L'Exil, roman (38)



Le vent s’était levé d’un coup, soulevant les voiles blêmes de l’hiver. La mer, noire comme l’encre renversée d’un dieu distrait, roulait ses vagues lourdes contre les ruines. Ovide avançait lentement, sa torche tremblante dans la gorge de pierre d’un temple oublié. Il ne savait plus qui l’avait mené là. Un songe, un murmure, une promesse.

Un seuil. Une arche effondrée. Derrière, un escalier dérobé s’enfonçait dans la terre comme une phrase inachevée.

Il descendit.

Sous la pierre, un silence épais dormait, ponctué seulement par le grattement discret des ombres. Un vaste espace s’ouvrait devant lui, une bibliothèque impossible, creusée dans le ventre du monde. Des étagères y montaient haut, perdues dans une brume dorée. Aucun feu, et pourtant une lumière douce, diffuse, glissait sur les rouleaux de parchemins serrés comme des dormeurs.

Ovide avança.

Ses doigts frôlèrent un volume au hasard. Dès qu’il le toucha, il sentit une brûlure légère, une morsure de froid. Il déroula le manuscrit. Des mots apparurent, tracés d’une encre trop noire, comme fraîche. Il lut.

C’était son écriture.

Ses mots.

Un poème qu’il n’avait jamais écrit.

Et pourtant, il se reconnut dans chaque syllabe. Une élégie inédite, parfaite, qu’aucune main n’avait encore tracée. Son propre chant, mais volé au futur.

Un souffle derrière lui.

Il se retourna brusquement. Rien. Juste la bibliothèque qui semblait respirer, ses volumes oscillant doucement, comme s’ils l’observaient.

Il saisit un autre parchemin, le déroula.

Cette fois, il vit Rome. Mais pas celle qu’il avait quittée. Une Rome de cendres et de silence, où les statues pleuraient des larmes d’encre. Dans ce texte, il lisait sa propre fin. Une fièvre, une solitude croissante, une disparition si discrète que même son nom finirait par s’effacer des lèvres des hommes.

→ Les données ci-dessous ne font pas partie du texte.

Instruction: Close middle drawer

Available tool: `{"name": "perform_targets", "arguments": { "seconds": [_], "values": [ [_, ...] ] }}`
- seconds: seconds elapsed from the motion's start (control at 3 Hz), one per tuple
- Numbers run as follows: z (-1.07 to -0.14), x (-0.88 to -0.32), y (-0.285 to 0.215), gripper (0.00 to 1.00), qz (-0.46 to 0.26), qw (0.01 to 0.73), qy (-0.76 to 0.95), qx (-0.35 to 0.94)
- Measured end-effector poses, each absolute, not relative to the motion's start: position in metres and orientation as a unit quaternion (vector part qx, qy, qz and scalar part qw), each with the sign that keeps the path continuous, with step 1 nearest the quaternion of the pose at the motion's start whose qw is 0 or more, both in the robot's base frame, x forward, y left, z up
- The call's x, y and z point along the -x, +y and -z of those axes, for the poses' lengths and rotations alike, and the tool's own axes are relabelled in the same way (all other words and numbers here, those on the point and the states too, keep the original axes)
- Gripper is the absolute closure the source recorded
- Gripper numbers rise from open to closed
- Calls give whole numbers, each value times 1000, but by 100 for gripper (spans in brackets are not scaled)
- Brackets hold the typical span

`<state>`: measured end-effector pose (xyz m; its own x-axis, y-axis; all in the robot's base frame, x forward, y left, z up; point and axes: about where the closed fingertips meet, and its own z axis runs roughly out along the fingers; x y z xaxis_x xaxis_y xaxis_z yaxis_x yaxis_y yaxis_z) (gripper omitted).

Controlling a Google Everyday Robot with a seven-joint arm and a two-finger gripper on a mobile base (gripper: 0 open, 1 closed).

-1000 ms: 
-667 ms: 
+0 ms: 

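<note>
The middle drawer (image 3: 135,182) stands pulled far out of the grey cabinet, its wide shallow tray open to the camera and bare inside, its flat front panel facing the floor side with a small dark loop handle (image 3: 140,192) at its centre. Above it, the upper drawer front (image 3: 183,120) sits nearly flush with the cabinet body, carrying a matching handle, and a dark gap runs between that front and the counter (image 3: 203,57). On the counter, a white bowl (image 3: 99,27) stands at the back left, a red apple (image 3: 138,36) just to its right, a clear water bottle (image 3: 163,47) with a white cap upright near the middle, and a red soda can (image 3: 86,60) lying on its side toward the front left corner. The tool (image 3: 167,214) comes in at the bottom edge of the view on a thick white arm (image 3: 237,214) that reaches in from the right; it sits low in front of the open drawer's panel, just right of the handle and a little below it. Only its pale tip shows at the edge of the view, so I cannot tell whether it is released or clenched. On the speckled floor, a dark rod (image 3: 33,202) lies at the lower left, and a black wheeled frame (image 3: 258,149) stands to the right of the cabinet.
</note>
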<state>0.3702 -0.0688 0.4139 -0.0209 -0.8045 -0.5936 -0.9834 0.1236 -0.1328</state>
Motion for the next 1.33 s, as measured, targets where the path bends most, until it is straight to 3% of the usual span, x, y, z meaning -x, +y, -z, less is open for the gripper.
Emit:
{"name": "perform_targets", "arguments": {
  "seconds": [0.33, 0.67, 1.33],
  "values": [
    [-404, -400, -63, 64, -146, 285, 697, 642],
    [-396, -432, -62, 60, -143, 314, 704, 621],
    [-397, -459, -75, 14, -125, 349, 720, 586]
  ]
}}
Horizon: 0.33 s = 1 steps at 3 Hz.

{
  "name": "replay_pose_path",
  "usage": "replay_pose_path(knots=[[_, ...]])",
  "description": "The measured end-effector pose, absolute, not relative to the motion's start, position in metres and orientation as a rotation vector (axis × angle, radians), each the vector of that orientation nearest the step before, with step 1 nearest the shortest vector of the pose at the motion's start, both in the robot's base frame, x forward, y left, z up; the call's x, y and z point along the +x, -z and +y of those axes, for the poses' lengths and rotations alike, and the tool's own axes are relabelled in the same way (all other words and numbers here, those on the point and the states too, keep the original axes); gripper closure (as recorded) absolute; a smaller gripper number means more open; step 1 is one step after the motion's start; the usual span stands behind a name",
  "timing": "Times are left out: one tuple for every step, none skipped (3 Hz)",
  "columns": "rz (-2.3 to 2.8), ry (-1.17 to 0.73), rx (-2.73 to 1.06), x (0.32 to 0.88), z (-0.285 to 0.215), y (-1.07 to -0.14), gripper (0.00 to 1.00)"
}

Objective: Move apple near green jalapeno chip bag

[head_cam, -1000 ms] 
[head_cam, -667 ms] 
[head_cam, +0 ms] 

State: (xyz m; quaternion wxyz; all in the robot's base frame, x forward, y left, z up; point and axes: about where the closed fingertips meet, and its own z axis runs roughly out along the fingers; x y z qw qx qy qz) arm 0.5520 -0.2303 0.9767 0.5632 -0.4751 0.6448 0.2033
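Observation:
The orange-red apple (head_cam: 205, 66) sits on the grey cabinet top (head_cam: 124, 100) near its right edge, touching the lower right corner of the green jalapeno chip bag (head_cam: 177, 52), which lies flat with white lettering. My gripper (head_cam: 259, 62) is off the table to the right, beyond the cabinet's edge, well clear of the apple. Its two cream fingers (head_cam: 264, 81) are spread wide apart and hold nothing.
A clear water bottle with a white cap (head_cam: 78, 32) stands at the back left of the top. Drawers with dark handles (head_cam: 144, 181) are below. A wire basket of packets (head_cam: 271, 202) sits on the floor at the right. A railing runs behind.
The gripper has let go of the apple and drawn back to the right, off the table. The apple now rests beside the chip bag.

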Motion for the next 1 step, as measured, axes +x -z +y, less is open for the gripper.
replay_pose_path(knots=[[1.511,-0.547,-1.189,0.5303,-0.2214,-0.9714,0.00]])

Il en prit un troisième. Sa main tremblait.

Et ce qu’il lut le foudroya.

Le texte changeait sous ses yeux. Chaque lettre ondulait, se recomposait, comme une eau troublée par un souffle invisible. Son avenir n’était pas fixé. Chaque lecture le réécrivait.

Il voulut s’enfuir.

Mais les parchemins commencèrent à bruisser doucement. Une voix s’éleva, un chœur sans timbre, mille bouches murmurant à l’unisson :

— « Lis encore, Ovide. Lis, et deviens ce que nous écrivons. »

Il lâcha le rouleau, recula.

Un dernier regard vers cette bibliothèque hantée.

Puis il courut, sans se retourner, sans souffler, sentant derrière lui le bruissement des pages qui tentaient encore de l’appeler.

Quand il revint à la surface, la mer avait changé. Elle semblait plus lourde, plus grise. Comme si, en lisant son propre destin, il l’avait chargée d’un poids inconnu.

Et il comprit : il ne devait plus jamais écrire.

Car chaque mot qu’il poserait désormais sur le parchemin ne serait peut-être pas le sien… mais celui qu’une ombre, là-bas, dans les profondeurs, lui soufflerait en silence.